Task statement: Repeat exactly the line that contains "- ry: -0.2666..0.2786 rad" and every line below it to the end of the material, omitting all others.

Supplied material:

- Opening Delimiter -

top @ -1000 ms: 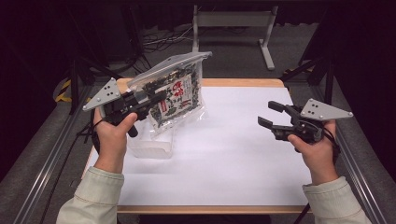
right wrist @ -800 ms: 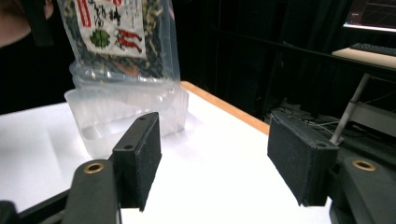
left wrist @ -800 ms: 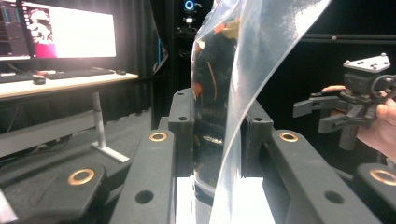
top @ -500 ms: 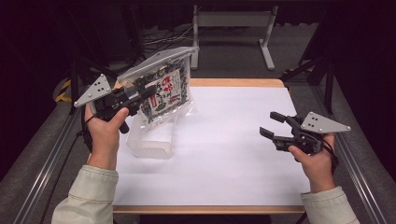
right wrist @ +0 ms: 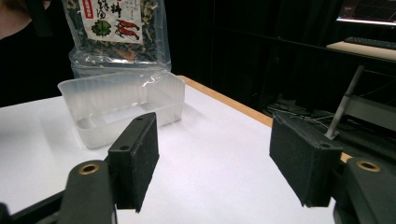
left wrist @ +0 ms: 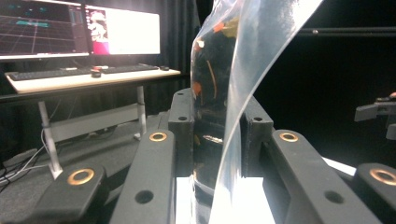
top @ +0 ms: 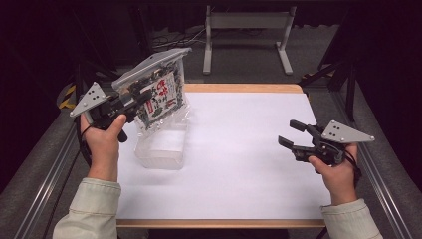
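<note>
Since a second ago the left gripper (top: 142, 99), jaws clamped on the snack bag (top: 158, 94), has swung it left above the clear plastic tray (top: 161, 152); the right gripper (top: 293, 133) waits with jaws apart; slick film could slip and miss the tray

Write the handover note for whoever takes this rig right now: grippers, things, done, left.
Left gripper: shut on the clear snack bag, held up in the air above the far end of the clear plastic tray.
Right gripper: open, nothing between its fingers, off to the right above the white table, pointing at the tray.
Done: bag picked up and brought over the tray.
Left: probably lower the bag into the tray and let go; the right gripper could steady the tray if it slides.
</note>
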A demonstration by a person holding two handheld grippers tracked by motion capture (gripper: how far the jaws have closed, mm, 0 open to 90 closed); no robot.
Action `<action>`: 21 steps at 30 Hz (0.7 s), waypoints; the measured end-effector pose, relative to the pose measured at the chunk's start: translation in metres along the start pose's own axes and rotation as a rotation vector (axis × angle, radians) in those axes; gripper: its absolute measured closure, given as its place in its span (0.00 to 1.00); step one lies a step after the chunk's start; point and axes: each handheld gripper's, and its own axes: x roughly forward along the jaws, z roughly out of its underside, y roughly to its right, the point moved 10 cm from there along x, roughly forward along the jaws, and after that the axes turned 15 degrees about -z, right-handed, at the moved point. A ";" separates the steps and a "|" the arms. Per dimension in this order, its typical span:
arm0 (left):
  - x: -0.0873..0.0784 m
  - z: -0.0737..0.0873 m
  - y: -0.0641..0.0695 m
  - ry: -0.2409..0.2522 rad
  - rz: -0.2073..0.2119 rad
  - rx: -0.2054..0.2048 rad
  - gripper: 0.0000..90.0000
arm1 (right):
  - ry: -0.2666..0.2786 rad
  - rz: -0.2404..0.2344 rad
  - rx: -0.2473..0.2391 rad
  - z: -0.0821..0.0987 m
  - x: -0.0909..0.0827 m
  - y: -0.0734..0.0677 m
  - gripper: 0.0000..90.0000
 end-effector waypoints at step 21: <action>0.009 0.026 -0.015 -0.001 -0.028 -0.037 0.80 | 0.000 0.000 0.006 0.002 0.001 0.001 0.37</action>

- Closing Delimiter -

Output for this task:
  - ry: -0.2666..0.2786 rad
  - rz: -0.2404..0.2344 rad
  - rx: -0.2473..0.2391 rad
  - z: -0.0821..0.0987 m
  - x: -0.0909..0.0827 m
  - y: -0.0734..0.0677 m
  - gripper: 0.0000..90.0000
 end-effector waypoints at step 21: <action>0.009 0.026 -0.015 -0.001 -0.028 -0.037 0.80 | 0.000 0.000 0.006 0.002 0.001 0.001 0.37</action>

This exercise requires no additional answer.